History is all around us and is right before our eyes if we look for it. Wherever I go, I love to take road trips to explore and with our recent move, this has not changed and only opened the road to more to find. On a recent expedition, I stumbled upon a road sign with "Wabash Erie Canal." I was curious as to what this peculiar sign at the start of a road in the middle of nowhere in Indiana was about so I started to Google it. As I read, it was noted how during the 19th century, canals were the main transportation hub for supplies and merchandise. In order to connect and make this interstate transportation system thrive, the Erie Canal was built. It connected the Hudson River in New York City to the Great Lakes. Then in 1827, a land grant provided the funds to build the Wabash and Erie Canal.



In 1834, the Central Canal was built which connected the Wabash River to the Ohio River starting in Peru, Indiana, through Indianapolis and continuing to Evansville. The Canal was halted due to financial reasons and was revitalized in 1845 via a land grant. The Central Canal was completed and it and the Cross-Cut Canals were joined into the Wabash and Erie Canal. This new route extended the Canal all the way to the Ohio River. To step backwards for a moment, the Cross-Cut Canal connected Terre Haute, Indiana to Worthington, Indiana. 

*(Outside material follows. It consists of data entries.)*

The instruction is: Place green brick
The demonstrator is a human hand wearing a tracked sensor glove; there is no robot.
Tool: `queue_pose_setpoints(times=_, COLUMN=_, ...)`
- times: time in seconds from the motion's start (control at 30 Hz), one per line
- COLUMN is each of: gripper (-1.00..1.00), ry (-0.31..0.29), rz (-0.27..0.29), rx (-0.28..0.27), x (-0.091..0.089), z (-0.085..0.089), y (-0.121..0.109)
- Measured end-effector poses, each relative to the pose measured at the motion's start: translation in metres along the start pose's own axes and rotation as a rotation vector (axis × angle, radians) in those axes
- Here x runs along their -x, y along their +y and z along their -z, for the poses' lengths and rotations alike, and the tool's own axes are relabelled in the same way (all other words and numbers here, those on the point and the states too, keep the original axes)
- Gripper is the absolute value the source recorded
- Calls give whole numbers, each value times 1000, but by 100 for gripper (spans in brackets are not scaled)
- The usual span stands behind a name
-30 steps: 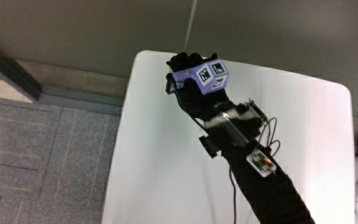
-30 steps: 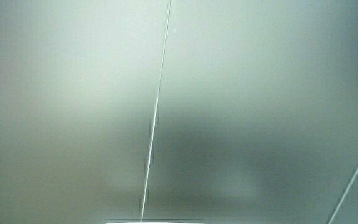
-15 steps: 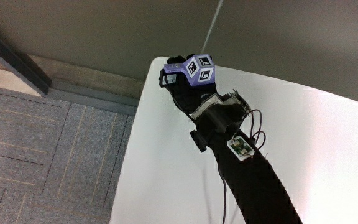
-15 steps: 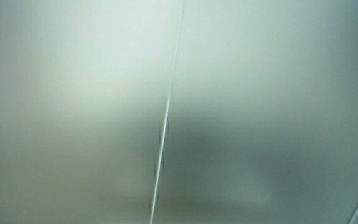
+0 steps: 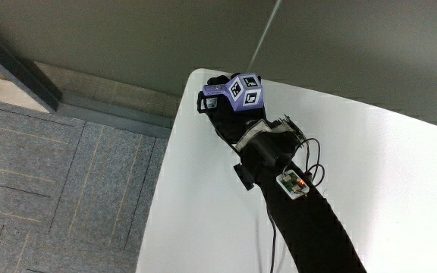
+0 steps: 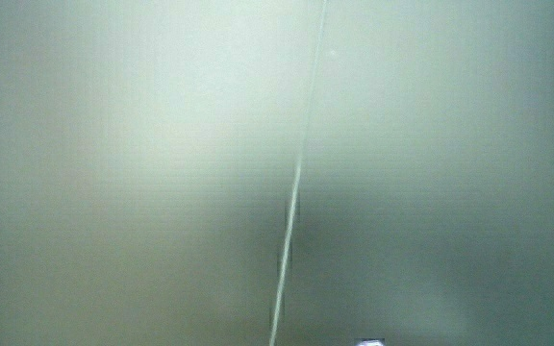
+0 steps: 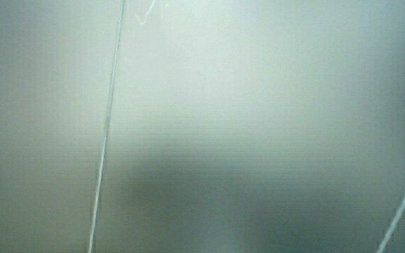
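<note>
Grey carpet tiles (image 5: 59, 174), white table (image 5: 385, 174)

Black-gloved hand (image 5: 226, 117) bears a lilac, black-and-white-patterned cube (image 5: 237, 91); white table (image 5: 385, 182).

The hand (image 5: 226, 106) is over the tabletop (image 5: 370, 174) at its corner, forearm (image 5: 309, 227) lying across it toward the person; both side views show only pale wall.

Gloved hand (image 5: 222, 114) over white table's (image 5: 370, 174) corner, patterned cube (image 5: 241, 91) on top — fingers hidden, perhaps curled
</note>
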Motion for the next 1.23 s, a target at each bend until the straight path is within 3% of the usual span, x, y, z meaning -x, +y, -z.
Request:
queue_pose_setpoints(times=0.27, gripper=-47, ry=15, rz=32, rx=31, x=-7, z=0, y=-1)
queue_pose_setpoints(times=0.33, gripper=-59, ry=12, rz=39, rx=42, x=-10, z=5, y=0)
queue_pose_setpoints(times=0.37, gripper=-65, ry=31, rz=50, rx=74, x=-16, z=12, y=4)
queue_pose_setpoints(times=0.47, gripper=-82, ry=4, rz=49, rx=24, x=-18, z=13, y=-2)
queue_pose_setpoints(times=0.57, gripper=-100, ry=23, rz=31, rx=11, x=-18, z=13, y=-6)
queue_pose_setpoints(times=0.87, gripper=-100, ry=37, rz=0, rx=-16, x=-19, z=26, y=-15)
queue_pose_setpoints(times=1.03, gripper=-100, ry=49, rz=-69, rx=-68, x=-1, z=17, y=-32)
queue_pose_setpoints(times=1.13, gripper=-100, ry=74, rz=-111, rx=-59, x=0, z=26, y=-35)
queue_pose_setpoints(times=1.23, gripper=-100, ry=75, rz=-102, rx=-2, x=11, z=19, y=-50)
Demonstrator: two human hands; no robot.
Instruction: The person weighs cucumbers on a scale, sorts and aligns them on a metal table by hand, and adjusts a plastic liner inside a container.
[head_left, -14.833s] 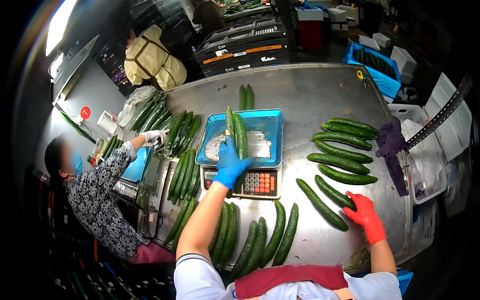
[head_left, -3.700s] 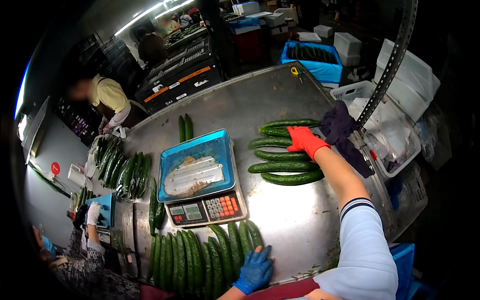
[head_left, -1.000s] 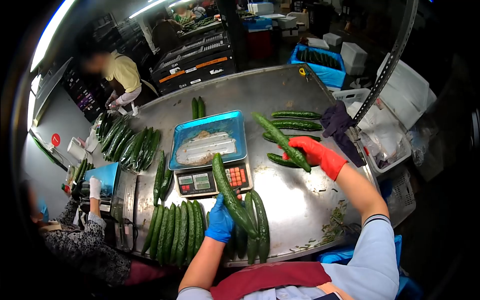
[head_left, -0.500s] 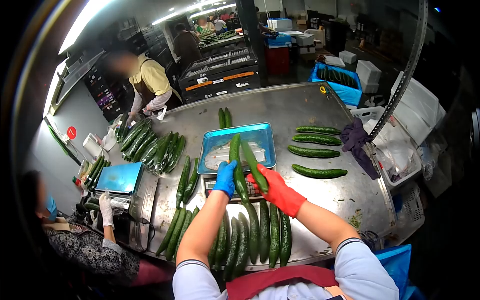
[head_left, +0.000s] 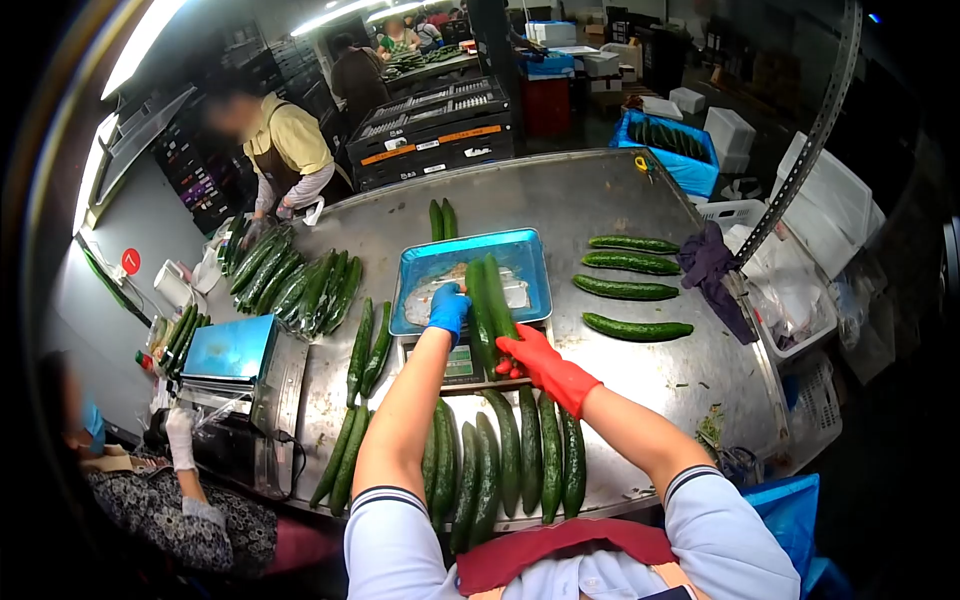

The Canal ended up consisting of468 miles from Toledo, Ohio to Evansville, Indiana. It had 18 major aquaducts and promoted the growth and beginnings of new towns.


Trivia: The Canal broke ground on George Washington's 100th birthday because he's credited with the idea of a canal trough through this area.

The Canal was built by hand mostly by Irish immigrants using shovels, picks, wheelbarrows and horse-drawn-slip-scoops. It is estimated that for every six feet of completed Canal in the forty-mile stretch between Indiana and Ohio, one man died. 



Today, the Canal is still visible in some places but in other places, it's been covered up. It's amazing to see and to realize that men hand dug this Canal.